Revoking the blanket rule would mean that Fish and Wildlife would have to consider separately every case involving a threatened species. “Bernhardt is deliberately creating a bigger backlog and workload for FWS so all these species listed as threatened get no protection,” says Brett Hartl, an endangered species expert at the Center for Biological Diversity.
Bernhardt implies that Interior is simply striving for consistency in the federal approach to the act. The National Oceanic and Atmospheric Administration, or NOAA, doesn’t apply the blanket rule in its treatment of the Endangered Species Act, he observes, so why should the Fish and Wildlife Service?
In other words, NOAA doesn’t apply a blanket rule because it doesn’t have the workload that requires one; the Fish and Wildlife Service, however, would be buried by paperwork if it had to consider every designation of a threatened species separately.
As Hartl points out, if Bernhardt really wants to create a shared approach between FWS and NOAA, why not have NOAA adhere to the blanket rule rather than the other way around? The result would be more protections for more species, which is what the spirit of the law requires.
The change in the Endangered Species Act would have a limited effect on Bernhardt’s former clients, since it would apply only to future species designations.
Bernhardt’s legal work for Westlands involved, among other things, challenging the “biological opinions” under the act that led to restrictions on water for irrigation from the federal Central Valley Project. Those opinions, which found that water pumped from the project endangered smelt, salmon and sturgeon in California rivers and therefore mandated cuts in irrigation supply, were upheld by a federal appeals court in 2014. Bernhardt, representing Westlands, was on the losing side.

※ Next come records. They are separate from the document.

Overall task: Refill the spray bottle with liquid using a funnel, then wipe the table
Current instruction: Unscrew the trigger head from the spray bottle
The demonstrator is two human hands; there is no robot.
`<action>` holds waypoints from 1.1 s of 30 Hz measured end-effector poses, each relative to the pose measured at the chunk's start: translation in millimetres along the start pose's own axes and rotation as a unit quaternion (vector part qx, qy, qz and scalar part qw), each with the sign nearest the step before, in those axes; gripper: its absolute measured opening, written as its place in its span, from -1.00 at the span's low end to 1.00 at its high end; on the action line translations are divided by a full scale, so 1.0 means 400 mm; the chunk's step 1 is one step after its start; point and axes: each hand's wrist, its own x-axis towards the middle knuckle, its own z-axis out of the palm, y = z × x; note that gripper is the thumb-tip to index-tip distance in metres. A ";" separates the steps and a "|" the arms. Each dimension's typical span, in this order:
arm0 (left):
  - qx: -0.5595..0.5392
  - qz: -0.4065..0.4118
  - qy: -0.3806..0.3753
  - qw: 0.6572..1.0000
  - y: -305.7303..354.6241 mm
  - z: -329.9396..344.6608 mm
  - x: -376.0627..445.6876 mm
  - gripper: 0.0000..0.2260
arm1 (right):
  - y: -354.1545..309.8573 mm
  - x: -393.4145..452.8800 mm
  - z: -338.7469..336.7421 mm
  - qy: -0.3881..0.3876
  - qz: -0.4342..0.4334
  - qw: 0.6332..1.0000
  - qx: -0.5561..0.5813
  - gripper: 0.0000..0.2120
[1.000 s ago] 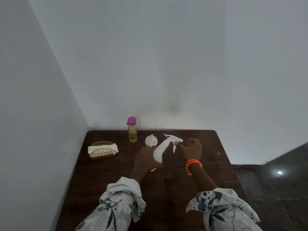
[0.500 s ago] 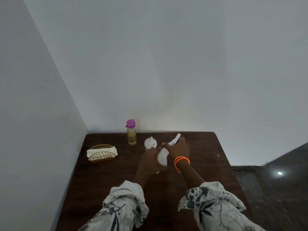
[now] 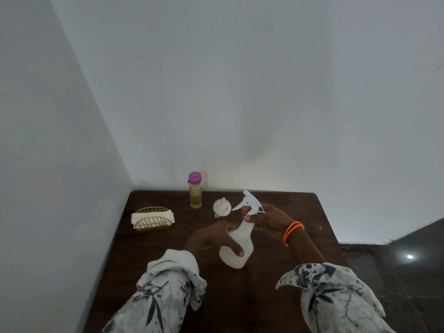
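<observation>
Head view: white bottle point(image 3: 237, 246) mid-frame, tilted, trigger top – left hand point(image 3: 211, 239) wraps the body, right hand point(image 3: 269, 218) grips the neck. Funnel point(image 3: 222, 207) just behind has a small red-marked sticker – too tiny to read.

Dark wooden table point(image 3: 153, 255) bears capped bottle point(image 3: 195, 190), funnel point(image 3: 222, 207), possibly cloth-filled rack point(image 3: 152, 219)

White spray bottle point(image 3: 240, 239) tilted, funnel point(image 3: 222, 207) beside.
</observation>
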 end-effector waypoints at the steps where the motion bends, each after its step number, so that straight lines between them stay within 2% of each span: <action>1: -0.011 -0.007 -0.019 1.000 0.004 -0.001 -0.002 -0.45 | 0.009 0.001 -0.003 0.009 -0.001 1.000 0.010 -0.69; 6: -0.047 -0.032 -0.049 0.997 0.002 0.000 -0.007 -0.49 | 0.028 0.002 -0.014 0.054 -0.013 0.998 0.023 -0.53; 9: -0.035 -0.038 -0.036 0.998 -0.009 0.002 -0.008 -0.43 | 0.019 -0.008 -0.018 0.038 -0.015 0.999 0.000 -0.50; 11: -0.018 -0.043 -0.027 0.999 -0.019 0.006 -0.005 -0.43 | 0.000 -0.014 -0.015 0.036 -0.017 0.996 -0.074 -0.53; 15: 0.023 -0.046 0.004 0.999 -0.032 0.012 -0.001 -0.40 | -0.047 -0.017 0.000 0.022 -0.031 0.977 -0.211 -0.73; 19: 0.073 -0.020 0.083 0.994 -0.042 0.013 0.003 -0.40 | -0.071 -0.012 0.022 0.045 -0.036 0.967 -0.247 -0.36; 22: 0.113 -0.008 0.139 0.984 -0.042 0.016 0.005 -0.25 | -0.062 -0.008 0.020 0.081 -0.062 0.949 -0.300 -0.45; 26: 0.112 0.016 0.147 0.983 -0.043 0.021 0.012 -0.29 | -0.025 -0.003 -0.003 0.127 -0.126 0.910 -0.373 -0.53; 29: 0.089 0.008 0.125 0.988 -0.043 0.027 0.011 -0.30 | -0.005 -0.001 -0.014 0.135 -0.137 0.931 -0.309 -0.49; 33: 0.068 0.010 0.105 0.992 -0.051 0.032 0.011 -0.30 | 0.003 -0.010 -0.003 0.134 -0.086 0.980 -0.120 -0.60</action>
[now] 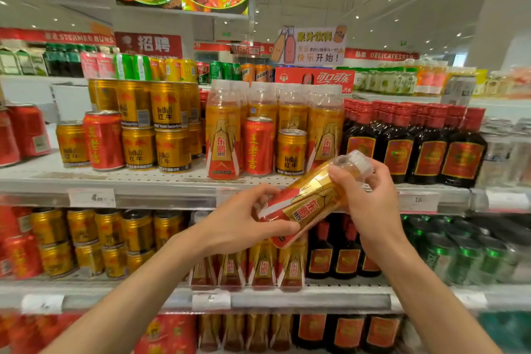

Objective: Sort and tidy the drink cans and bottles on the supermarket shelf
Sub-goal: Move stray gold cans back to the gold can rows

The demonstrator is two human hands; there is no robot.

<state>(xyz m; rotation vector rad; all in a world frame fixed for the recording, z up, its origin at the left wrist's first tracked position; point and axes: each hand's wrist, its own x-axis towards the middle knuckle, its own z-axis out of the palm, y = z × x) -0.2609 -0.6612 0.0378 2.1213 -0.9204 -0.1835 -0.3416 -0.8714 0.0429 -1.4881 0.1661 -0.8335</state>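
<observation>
— Where's the bottle?
— I hold the gold-and-red drink bottle [309, 200] tilted, off the shelf [161, 181], before its front edge.
— Grips?
— Left hand [244, 220] clamped round its base, right hand [365, 195] round its neck.

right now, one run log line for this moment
left hand: grips base of Dongpeng bottle | right hand: grips its cap end | bottle: tilted, off shelf
</observation>
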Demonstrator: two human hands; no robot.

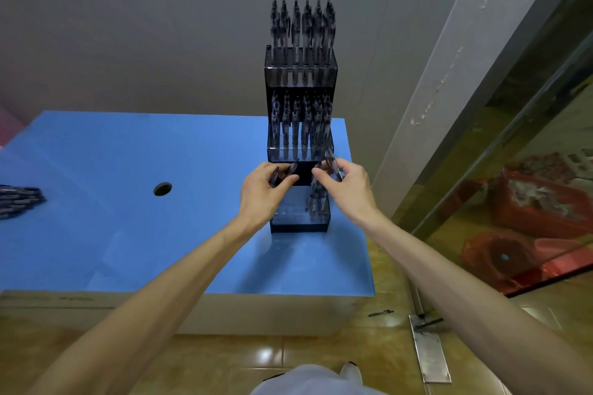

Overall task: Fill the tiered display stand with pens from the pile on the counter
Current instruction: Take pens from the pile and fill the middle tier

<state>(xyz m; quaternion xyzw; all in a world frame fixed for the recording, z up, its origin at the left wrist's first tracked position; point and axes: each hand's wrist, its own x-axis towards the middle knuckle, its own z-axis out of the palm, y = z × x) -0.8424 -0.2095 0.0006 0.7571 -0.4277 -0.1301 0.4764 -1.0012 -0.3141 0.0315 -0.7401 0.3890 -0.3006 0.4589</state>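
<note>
Here both hands work at the lowest tier of the dark tiered display stand (300, 144), which sits near the right edge of the blue surface (128, 170). The left hand (264, 189) has its fingers curled round a few pens (282, 171), apparently two or three. The right hand (345, 183) pinches one pen (333, 163) between thumb and fingertips, just above pens already standing in that tier. The pile of pens (19, 200) lies far left.
</note>
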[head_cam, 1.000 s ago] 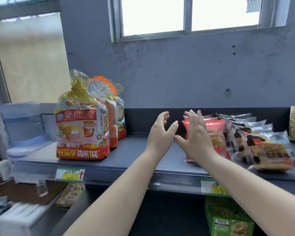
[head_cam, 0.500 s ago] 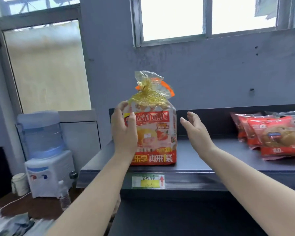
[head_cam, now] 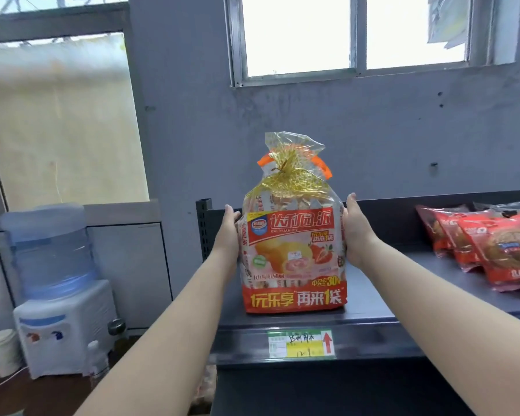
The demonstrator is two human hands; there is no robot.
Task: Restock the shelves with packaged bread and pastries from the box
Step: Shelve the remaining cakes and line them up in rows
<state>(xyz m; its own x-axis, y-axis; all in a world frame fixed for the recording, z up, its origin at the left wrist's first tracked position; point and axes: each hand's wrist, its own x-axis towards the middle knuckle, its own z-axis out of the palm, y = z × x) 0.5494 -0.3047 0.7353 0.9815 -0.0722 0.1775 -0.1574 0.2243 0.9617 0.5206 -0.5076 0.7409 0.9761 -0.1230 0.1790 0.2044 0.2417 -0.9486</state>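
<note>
L hand point(head_cam: 229, 228) & R hand point(head_cam: 355, 228), fingers straight, press 1 pie bag point(head_cam: 294, 253); 3 red packs point(head_cam: 487, 250) nearby.

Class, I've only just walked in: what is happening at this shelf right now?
A person is stocking a shop shelf. Both hands, the left hand and the right hand, press flat against the sides of a big bag of strawberry pies, which stands upright near the shelf's front edge, above a price label. Red pastry packets lie further right. A water dispenser stands to the left.
</note>
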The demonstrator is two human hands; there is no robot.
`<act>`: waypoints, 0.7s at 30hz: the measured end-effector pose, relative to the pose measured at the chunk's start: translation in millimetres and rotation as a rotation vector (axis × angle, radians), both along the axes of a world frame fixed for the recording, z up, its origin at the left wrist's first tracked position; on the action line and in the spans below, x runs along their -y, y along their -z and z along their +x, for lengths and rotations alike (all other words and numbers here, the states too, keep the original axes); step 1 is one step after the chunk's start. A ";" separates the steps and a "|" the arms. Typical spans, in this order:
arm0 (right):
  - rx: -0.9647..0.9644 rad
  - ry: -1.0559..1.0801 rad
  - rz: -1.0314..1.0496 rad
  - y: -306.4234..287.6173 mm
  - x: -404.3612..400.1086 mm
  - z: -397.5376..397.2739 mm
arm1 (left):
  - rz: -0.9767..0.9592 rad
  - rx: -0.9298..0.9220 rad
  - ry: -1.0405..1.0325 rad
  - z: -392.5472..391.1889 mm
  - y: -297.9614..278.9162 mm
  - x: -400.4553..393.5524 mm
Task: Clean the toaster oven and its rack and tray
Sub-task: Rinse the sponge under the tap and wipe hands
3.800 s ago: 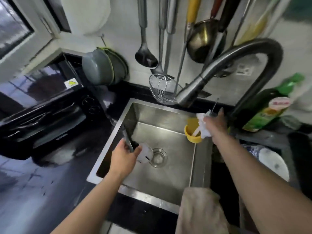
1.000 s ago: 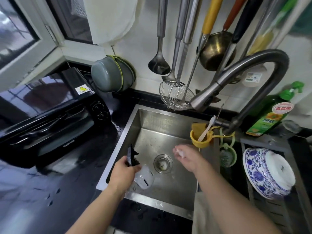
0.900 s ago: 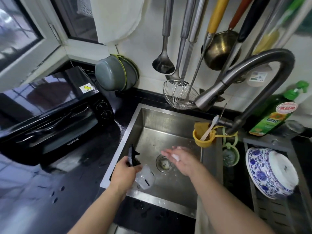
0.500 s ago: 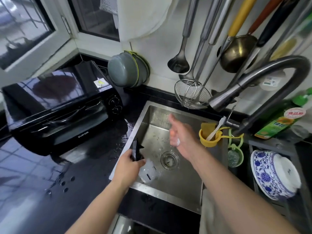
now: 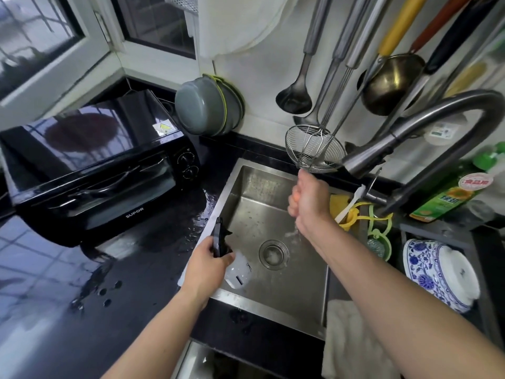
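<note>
The person's left hand (image 5: 208, 265) grips the black trigger head of a clear plastic spray bottle (image 5: 237, 272), held over the near-left corner of the stainless steel sink (image 5: 247, 184), w/ the bottle body hanging just right of the hand. The right hand (image 5: 308, 199) is raised above the basin w/ fingers curled in, under the mouth of the dark curved pull-down faucet (image 5: 382, 151); whether it pinches anything can't be told, since the palm side is hidden. Water looks to drip below its wrist toward the round drain (image 5: 273, 254), though that's blurred. The black glass-door toaster oven (image 5: 93, 170) sits well left of the left hand on the wet black countertop (image 5: 82, 310), door closed. Its rack & tray aren't visible from here, so their state is unknown. Judged from this, the job is at an early or middle stage: sprayer in hand, puddles and drops near the oven, but no wiping under way. Probably left: spraying or wiping the oven, plus rack & tray.
</note>
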State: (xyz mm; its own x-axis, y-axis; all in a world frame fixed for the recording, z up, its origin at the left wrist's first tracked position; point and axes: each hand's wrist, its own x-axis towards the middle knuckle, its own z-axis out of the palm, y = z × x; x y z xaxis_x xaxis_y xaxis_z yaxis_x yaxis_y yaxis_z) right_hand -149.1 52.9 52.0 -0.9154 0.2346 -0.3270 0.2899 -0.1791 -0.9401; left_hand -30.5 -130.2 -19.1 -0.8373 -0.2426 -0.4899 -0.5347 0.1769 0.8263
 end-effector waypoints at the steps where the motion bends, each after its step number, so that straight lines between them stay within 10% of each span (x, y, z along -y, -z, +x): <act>1: -0.015 0.011 -0.025 -6.1 0.3 -0.8 | -0.003 -0.008 -0.002 -0.9 -1.2 -0.1; 7: -0.297 -0.125 -0.102 -18.5 -10.4 2.5 | -0.029 -0.060 0.033 -5.2 -14.6 2.0; 12: 0.426 -0.432 0.263 139.0 -52.6 66.6 | -0.059 -0.069 0.088 -2.4 -9.8 2.8; 16: 0.413 -0.143 -0.260 131.3 -88.7 90.9 | -0.067 -0.095 0.138 -4.4 -6.5 -6.8; 21: 0.296 -0.031 -0.131 72.6 -132.5 113.5 | -0.017 -0.155 0.338 -16.7 -34.7 -52.0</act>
State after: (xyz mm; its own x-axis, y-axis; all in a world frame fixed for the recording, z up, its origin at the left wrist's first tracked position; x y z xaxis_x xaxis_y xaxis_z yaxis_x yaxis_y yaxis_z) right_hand -35.6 185.4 -20.6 -0.7819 0.1466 -0.6060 0.5547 -0.2801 -0.7835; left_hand -47.2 -78.2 15.7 -0.9354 0.0531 -0.3496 -0.3129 0.3362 0.8883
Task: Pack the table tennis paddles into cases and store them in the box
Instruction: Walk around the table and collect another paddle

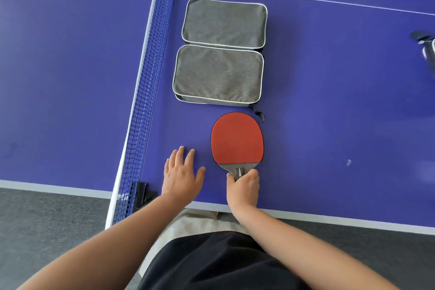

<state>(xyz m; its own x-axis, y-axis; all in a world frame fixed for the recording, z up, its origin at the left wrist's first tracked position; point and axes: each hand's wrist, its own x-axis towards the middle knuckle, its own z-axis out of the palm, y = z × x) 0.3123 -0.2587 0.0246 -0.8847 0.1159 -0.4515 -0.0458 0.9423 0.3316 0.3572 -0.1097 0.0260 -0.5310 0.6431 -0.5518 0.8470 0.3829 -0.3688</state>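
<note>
A red-faced table tennis paddle (237, 139) lies flat on the blue table (329, 101), its short handle toward me. My right hand (242, 187) grips that handle. My left hand (181, 172) rests flat on the table just left of the paddle, fingers spread, holding nothing. Two grey rectangular cases with white piping lie in a row beyond the paddle: the near case (217, 74) and the far case (224, 22). Both look closed. A black zipper pull (259, 114) trails from the near case beside the paddle's tip.
The blue net (146, 92) runs along the left of the cases and my left hand, with its black clamp (142, 193) at the table's near edge. A dark object (426, 47) is cut off at the right edge. Grey floor lies below the table edge.
</note>
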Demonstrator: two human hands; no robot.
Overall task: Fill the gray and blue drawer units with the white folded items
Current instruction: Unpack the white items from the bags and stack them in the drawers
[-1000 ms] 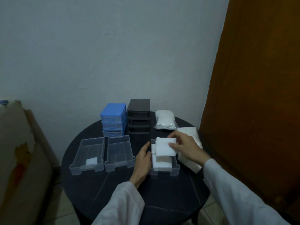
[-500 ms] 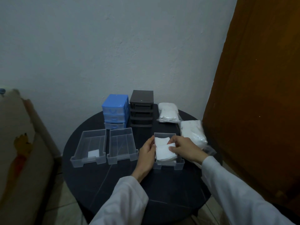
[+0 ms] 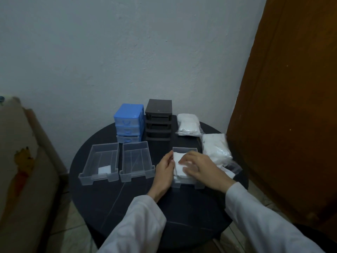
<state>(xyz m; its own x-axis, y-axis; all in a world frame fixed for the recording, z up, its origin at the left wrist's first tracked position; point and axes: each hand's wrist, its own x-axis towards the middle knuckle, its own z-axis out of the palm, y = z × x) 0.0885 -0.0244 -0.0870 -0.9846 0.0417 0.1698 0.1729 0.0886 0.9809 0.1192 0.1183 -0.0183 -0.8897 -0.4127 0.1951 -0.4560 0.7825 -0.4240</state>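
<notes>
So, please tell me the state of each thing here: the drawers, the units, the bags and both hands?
Right drawer: out of its unit, holds white folded items.
Middle drawer: out, nothing visible inside.
Left drawer: out, one white item inside.
Blue unit: drawers in.
Gray unit: slots empty.
Two bags: full; whether sealed, unclear.
Left hand: open, touching the drawer's side.
Right hand: open, pressing the items down.

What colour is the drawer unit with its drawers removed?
Dark gray drawer unit, nearly black; head view.
</notes>
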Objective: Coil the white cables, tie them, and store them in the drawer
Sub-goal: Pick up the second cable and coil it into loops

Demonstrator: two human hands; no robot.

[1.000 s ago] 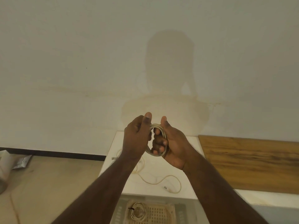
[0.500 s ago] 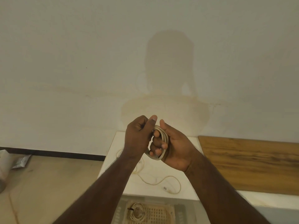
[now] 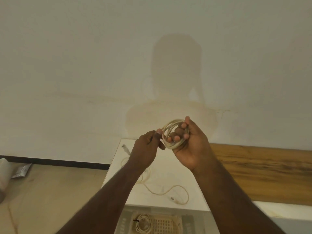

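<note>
While the hands (image 3: 190,142) coil, loose cable (image 3: 162,191) (uncoiled) sprawls below.

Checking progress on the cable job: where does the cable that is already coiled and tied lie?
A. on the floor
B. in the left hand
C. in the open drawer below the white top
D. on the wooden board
C: the tied coil lies in the drawer, bound by a dark tie.

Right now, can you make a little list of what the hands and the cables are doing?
right hand: holds the coiled cable, fingers through the loops
left hand: pinches the coil's left edge
loose cable: lies uncoiled on the white cabinet top
tied cable: coiled, in the open drawer below
</note>
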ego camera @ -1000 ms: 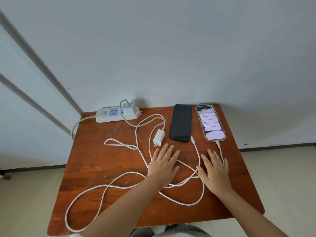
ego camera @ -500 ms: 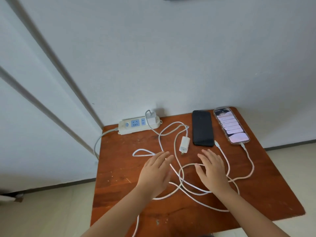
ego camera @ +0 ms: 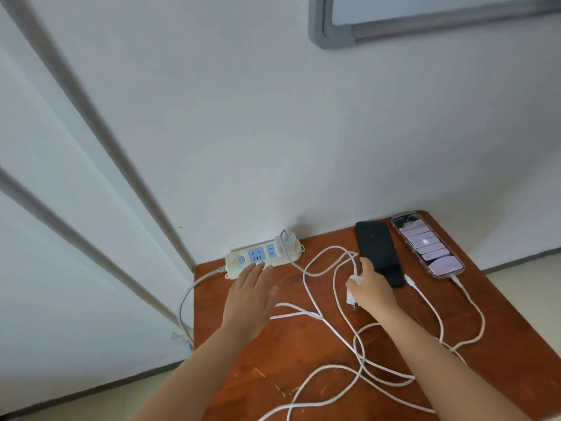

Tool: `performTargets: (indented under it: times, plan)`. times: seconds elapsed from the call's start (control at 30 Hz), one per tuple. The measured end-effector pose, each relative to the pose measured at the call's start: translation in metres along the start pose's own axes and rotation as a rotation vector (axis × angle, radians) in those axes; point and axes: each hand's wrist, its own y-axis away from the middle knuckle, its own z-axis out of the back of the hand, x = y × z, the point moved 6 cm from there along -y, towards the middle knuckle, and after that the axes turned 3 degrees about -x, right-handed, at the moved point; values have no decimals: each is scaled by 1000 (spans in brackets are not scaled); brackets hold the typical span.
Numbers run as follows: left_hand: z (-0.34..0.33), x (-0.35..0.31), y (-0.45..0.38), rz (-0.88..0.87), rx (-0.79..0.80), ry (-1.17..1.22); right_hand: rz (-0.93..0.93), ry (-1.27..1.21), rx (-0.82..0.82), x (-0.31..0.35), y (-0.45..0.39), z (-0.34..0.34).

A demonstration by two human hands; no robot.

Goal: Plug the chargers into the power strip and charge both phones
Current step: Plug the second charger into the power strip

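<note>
The wooden bench [ego camera: 379, 375] stood against a white wall; your left hand [ego camera: 250, 299] lay flat and open, fingertips at the power strip [ego camera: 261, 256]; your right hand [ego camera: 372, 291] had moved from the cables to close around the loose charger [ego camera: 351, 291], beside the dark phone [ego camera: 379, 253]; the lit phone [ego camera: 428, 247] sat plugged in.

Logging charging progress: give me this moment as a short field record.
power strip: back left of the table, one charger plugged in
second charger: unplugged, gripped by right hand
left hand: open, flat, just in front of the strip
lit phone: cable attached
dark phone: no cable attached; loose cable end beside it
</note>
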Motion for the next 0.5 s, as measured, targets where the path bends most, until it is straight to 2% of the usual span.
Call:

But the battle over water rights in the Central Valley isn’t over, and Bernhardt’s former clients are in the thick of it. Among the proposals that could be affected by Endangered Species Act provisions is a plan to raise the height of Shasta Dam to produce more irrigation supply for the valley. California opposes the project, but the Trump administration is pushing it ahead anyway. The act may well play into the dispute.
Other major water projects will come up; many will have implications for the mining industry and others that Bernhardt has worked for. “They’ll benefit the most from the changes in procedural requirements to consider how you harm endangered species before you get a project approved,” Hartl observes.
At the very least, those factors should add color to Bernhardt’s promotion of a rollback in the Endangered Species Act. One would think that as an official of the Interior Department, his duties would involve true stewardship of the nation’s fish, wildlife and wilderness patrimony, not so much the search for “public-private partnerships and market-based solutions” — what he calls in his op-ed “a modern vision of conservation.”
But in this case, as in so many others when politicians and bureaucrats put their heads together, the question must be asked: Whom do these people really represent?
Aug. 15: This post has been updated with the correct deadline for comments on the governments proposal to alter the Endangered Species Act, which is Sept. 24.